Activity: Print the whole listing, keeping every line exactly as given.

*** Block opens ***

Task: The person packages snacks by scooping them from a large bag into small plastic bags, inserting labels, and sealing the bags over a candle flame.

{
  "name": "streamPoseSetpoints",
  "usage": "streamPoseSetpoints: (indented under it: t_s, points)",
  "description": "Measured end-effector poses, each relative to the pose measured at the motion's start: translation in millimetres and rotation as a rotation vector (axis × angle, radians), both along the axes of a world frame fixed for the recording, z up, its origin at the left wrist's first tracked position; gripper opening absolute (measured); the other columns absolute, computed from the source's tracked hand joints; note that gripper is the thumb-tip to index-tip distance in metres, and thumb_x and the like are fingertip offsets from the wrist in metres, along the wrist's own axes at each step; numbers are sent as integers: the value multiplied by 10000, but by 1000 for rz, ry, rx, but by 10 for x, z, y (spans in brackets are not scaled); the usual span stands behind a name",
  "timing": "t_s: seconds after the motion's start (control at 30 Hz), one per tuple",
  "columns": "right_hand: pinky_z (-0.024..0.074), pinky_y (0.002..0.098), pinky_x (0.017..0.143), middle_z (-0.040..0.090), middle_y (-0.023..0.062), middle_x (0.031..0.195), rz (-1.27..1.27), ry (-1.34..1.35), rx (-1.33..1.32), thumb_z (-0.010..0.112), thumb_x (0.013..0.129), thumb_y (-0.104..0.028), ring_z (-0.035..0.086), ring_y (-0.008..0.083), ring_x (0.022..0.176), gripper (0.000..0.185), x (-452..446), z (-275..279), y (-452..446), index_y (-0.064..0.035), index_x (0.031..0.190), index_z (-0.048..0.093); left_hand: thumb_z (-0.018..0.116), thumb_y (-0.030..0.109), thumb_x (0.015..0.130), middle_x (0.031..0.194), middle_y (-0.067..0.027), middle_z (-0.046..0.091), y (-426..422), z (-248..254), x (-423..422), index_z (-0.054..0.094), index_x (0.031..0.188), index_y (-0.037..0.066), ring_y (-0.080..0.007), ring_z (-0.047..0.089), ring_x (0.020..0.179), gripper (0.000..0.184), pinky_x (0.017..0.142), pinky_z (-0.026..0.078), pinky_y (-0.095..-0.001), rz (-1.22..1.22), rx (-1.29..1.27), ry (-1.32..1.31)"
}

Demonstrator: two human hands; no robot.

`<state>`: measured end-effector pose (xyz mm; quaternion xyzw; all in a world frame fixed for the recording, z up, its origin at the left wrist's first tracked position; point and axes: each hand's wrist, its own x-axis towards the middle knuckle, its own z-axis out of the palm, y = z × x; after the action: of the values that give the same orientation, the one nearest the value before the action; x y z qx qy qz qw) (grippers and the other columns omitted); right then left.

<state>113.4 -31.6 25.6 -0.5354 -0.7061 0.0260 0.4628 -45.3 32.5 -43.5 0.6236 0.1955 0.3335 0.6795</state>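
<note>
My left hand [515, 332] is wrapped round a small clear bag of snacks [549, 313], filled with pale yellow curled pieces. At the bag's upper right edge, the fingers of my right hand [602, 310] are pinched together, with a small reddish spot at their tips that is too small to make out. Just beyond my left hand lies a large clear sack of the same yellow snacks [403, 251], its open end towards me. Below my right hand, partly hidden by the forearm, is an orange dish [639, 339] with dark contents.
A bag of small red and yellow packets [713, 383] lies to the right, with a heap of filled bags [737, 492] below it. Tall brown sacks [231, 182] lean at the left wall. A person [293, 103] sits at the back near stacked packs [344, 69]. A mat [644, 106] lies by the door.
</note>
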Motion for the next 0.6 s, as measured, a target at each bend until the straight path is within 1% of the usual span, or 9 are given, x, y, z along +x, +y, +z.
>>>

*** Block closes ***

The completed task:
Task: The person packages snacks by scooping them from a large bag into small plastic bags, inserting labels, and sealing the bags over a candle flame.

{
  "name": "streamPoseSetpoints",
  "usage": "streamPoseSetpoints: (indented under it: t_s, points)",
  "description": "Measured end-effector poses, each relative to the pose measured at the motion's start: translation in millimetres and rotation as a rotation vector (axis × angle, radians), both along the axes of a world frame fixed for the recording, z up, its origin at the left wrist's first tracked position; gripper opening absolute (measured); the other columns absolute, computed from the source's tracked hand joints; note that gripper is the thumb-tip to index-tip distance in metres, and thumb_x and the like are fingertip offsets from the wrist in metres, along the wrist's own axes at each step; numbers are sent as integers: the value multiplied by 10000, but by 1000 for rz, ry, rx, but by 10 for x, z, y (spans in brackets are not scaled); the usual span stands behind a name",
  "timing": "t_s: seconds after the motion's start (control at 30 Hz), one per tuple",
  "columns": "right_hand: pinky_z (-0.024..0.074), pinky_y (0.002..0.098), pinky_x (0.017..0.143), middle_z (-0.040..0.090), middle_y (-0.023..0.062), middle_x (0.031..0.195), rz (-1.27..1.27), ry (-1.34..1.35), rx (-1.33..1.32), thumb_z (-0.010..0.112), thumb_x (0.013..0.129), thumb_y (-0.104..0.028), ring_z (-0.035..0.086), ring_y (-0.008..0.083), ring_x (0.022..0.176), gripper (0.000..0.185), x (-452..446), z (-275..279), y (-452..446), index_y (-0.064..0.035), index_x (0.031..0.190), index_z (-0.048..0.093); left_hand: thumb_z (-0.018..0.116), thumb_y (-0.030..0.109), thumb_x (0.015..0.130), middle_x (0.031..0.194), middle_y (-0.067..0.027), middle_z (-0.046..0.091), y (-426..422), z (-248..254), x (-423..422), index_z (-0.054..0.094), index_x (0.031..0.188), index_y (-0.037..0.066), ring_y (-0.080..0.007), ring_z (-0.047..0.089), ring_x (0.020..0.179), gripper (0.000..0.184), pinky_x (0.017..0.142), pinky_z (-0.026..0.078), pinky_y (-0.095..-0.001), rz (-1.22..1.22), rx (-1.29..1.27), ry (-1.32..1.31)"
}

Demonstrator: two human hands; no robot.

`<state>`: measured end-effector pose (xyz mm; quaternion xyzw; all in a world frame fixed for the recording, z up, its origin at the left wrist's first tracked position; point and axes: each hand's wrist, its own x-axis towards the middle knuckle, its own z-axis out of the palm, y = z × x; after the action: of the values that give the same orientation, the one nearest the value before the action; x y z qx qy qz qw) (grippers and the other columns omitted); right then left.

<state>113.4 -31.6 25.6 -0.5354 -0.7061 0.0260 0.4628 -45.3 32.5 -43.5 0.6236 0.1955 0.3335 0.6795</state>
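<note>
My left hand [515, 332] is wrapped round a small clear bag of snacks [549, 313], filled with pale yellow curled pieces. At the bag's upper right edge, the fingers of my right hand [602, 310] are pinched together, with a small reddish spot at their tips that is too small to make out. Just beyond my left hand lies a large clear sack of the same yellow snacks [403, 251], its open end towards me. Below my right hand, partly hidden by the forearm, is an orange dish [639, 339] with dark contents.
A bag of small red and yellow packets [713, 383] lies to the right, with a heap of filled bags [737, 492] below it. Tall brown sacks [231, 182] lean at the left wall. A person [293, 103] sits at the back near stacked packs [344, 69]. A mat [644, 106] lies by the door.
</note>
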Motion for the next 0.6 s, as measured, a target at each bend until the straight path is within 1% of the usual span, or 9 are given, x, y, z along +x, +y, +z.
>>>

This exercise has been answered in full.